Posted in Africa, Articles, History, Media Archive on 2014-02-07 23:15Z by Steven

Decrying White Peril: Interracial Sex and the Rise of Anticolonial Nationalism in the Gold Coast

The American Historical Review
Volume 119, Issue 1 (February 2014)
pages 78-110
DOI: 10.1093/ahr/119.1.78

Carina E. Ray, Associate Professor of African and Afro- American Studies
Brandeis University, Waltham, Massachusetts

In the summer and fall of 1919, the African-owned Gold Coast press was awash with news stories and impassioned commentary about the postwar race riots that had recently devastated Liverpool, Cardiff, and other major port cities in Britain. Angered by the sexual politics underlying the riots, Gold Coast commentators were quick to point out that the ports’ white rioters were not the only ones aggrieved by interracial sexual relations. Atu, a regular columnist for the Gold Coast Leader, responded to news that black men were targeted for repatriation after being attacked on the ports’ streets for “consorting with white women” by reminding his readers “that in their own country white men freely consort with coloured women, forming illicit alliances, and in many cases leaving on the coast abandoned offspring to the precarious protection of needy native families.” He continued, “It does not require much skill to diagnose the canting hypocrisy underlying” the riots, but the question now was whether “any sensible man [could] suppose that these men will return to their homes to view with complacency the spectacle of white men associated with  coloured women.” In a few short lines, Atu vivified the “tensions of empire” created  by the movement of African men between metropole and colony, and their different  systems of raced and gendered sexual access.

Not long after, the Leader published a series of commentaries under the provocative  title “Immoral Sanitation.” The unnamed author of the series’ first installment declared that unseemly sexual liaisons between African women and European men had transformed the “social life” of Sekondi, a busy coastal town in the Gold Coast’s Western Province, into “a condition of depravity.” Elsewhere in the colony,  “a woman who boldly acknowledges herself the kept mistress of a European is thrown out of society and virtually looked down upon by men and women of respectability,”  claimed the writer. In Sekondi, however, he accused “energetic advocates of this dishonourable mode of life” of enticing young women into sexual relationships with European men, whose “carnal lust” was causing the moral deterioration of the town’s womenfolk. The claims made in the “Immoral Sanitation” series, argued Leader columnist Atu, were more broadly applicable to “other parts of the country where this traffic,” which he likened to “prostitution on the part of African women by a class of white men of a low caste,” was carried on.

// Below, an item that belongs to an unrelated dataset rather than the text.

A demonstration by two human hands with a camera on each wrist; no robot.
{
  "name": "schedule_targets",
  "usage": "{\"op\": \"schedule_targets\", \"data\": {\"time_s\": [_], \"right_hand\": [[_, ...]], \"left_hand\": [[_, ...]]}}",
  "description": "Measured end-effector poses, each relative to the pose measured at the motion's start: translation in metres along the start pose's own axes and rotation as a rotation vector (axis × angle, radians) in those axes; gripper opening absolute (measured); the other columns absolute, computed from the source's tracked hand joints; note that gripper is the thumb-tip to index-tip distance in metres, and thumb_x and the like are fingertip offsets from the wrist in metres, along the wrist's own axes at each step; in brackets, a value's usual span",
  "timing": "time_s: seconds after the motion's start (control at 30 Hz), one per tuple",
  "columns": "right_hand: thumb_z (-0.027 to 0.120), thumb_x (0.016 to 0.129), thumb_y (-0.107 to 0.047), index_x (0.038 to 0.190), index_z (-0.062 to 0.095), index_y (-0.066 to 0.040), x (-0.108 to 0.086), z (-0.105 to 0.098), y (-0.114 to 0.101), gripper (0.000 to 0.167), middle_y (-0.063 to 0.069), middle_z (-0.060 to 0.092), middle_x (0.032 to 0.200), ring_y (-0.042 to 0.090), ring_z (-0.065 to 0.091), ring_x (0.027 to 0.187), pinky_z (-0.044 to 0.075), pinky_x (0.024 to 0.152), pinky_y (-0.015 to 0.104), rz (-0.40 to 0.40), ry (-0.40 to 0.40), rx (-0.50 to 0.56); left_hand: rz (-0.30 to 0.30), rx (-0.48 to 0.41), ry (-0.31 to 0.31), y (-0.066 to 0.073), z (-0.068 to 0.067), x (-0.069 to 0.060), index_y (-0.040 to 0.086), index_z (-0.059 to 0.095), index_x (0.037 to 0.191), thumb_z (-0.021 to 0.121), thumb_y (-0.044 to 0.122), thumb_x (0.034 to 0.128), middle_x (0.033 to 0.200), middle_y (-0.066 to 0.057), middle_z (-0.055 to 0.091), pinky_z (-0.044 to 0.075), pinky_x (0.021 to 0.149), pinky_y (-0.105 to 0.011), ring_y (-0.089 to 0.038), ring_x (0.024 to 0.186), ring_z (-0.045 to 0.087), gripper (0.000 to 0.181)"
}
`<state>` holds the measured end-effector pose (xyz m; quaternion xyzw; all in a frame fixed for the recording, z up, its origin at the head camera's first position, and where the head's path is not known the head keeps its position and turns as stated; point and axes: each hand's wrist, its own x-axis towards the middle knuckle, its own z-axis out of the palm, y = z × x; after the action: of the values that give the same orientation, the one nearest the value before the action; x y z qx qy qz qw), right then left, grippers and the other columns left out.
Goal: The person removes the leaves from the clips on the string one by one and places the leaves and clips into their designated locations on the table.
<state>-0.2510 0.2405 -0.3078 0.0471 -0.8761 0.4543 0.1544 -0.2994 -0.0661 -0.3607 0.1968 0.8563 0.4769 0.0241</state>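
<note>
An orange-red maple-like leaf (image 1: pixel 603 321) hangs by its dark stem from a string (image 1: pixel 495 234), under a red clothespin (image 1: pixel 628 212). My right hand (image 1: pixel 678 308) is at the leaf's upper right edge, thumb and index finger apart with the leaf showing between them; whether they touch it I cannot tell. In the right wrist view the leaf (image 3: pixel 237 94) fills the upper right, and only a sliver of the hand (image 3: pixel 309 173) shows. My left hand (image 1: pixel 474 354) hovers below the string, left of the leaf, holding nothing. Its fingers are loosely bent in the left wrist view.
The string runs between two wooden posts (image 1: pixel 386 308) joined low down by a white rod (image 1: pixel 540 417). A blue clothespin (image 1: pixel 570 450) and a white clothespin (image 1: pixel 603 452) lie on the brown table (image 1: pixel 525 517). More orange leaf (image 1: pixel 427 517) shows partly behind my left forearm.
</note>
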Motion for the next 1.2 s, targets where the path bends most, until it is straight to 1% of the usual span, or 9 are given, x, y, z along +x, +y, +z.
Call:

The Leader’s lurid tales of illicit relationships between profligate white men and debauched African women during the early twentieth century contrast sharply with historical accounts of respectable marriages between entrepreneurial African women and European men during an earlier time period in coastal West Africa. These unions produced West Africa’s prominent Afro-European trading families and are often credited with successfully integrating European men into local West African societies and empowering African women during the long period of contact preceding the nineteenth-century advent of formal colonial rule. Interracial marriages contracted in accordance with African customary law, and less frequently those recognized as lawful by the religious and administrative bodies associated with the European presence on the coast, were indeed regular features of the region’s littoral trading enclaves. Constrained by a dearth of sources, scholars have had comparatively little to say about the range of coercive and less seemly sexual encounters, including concubinage, prostitution, and rape, that also characterized the interracial sexual economies of West Africa’s coastal trading hubs. While it is difficult to speculate about native Gold Coasters’ reactions to these relationships prior to the twentieth century, scattered commentary from as early as 1902 in the Leader, the colony’s most politically radical newspaper, suggests that disquiet over them was not new. With the appearance of the “Immoral Sanitation” series and likeminded commentaries, however, this simmering discontent boiled over into full-blown condemnation of local interracial sexual relations. These rare primary sources vividly illustrate how a diverse group of politically marginalized yet highly politicized Gold Coast men from the colony’s embattled intelligentsia, along with disillusioned demobilized soldiers and seamen in post–World War I Britain, used these illicit relationships to challenge the moral legitimacy of British colonial rule. On the one hand, by portraying African women as either immoral race traitors or innocents in need of protection from predatory Europeans, these men were able to claim a leadership role as moral stewards of the nation. On the other hand, by casting European men as sexually promiscuous interlopers, they challenged the very idea that Europeans were morally suited to rule the colonial world…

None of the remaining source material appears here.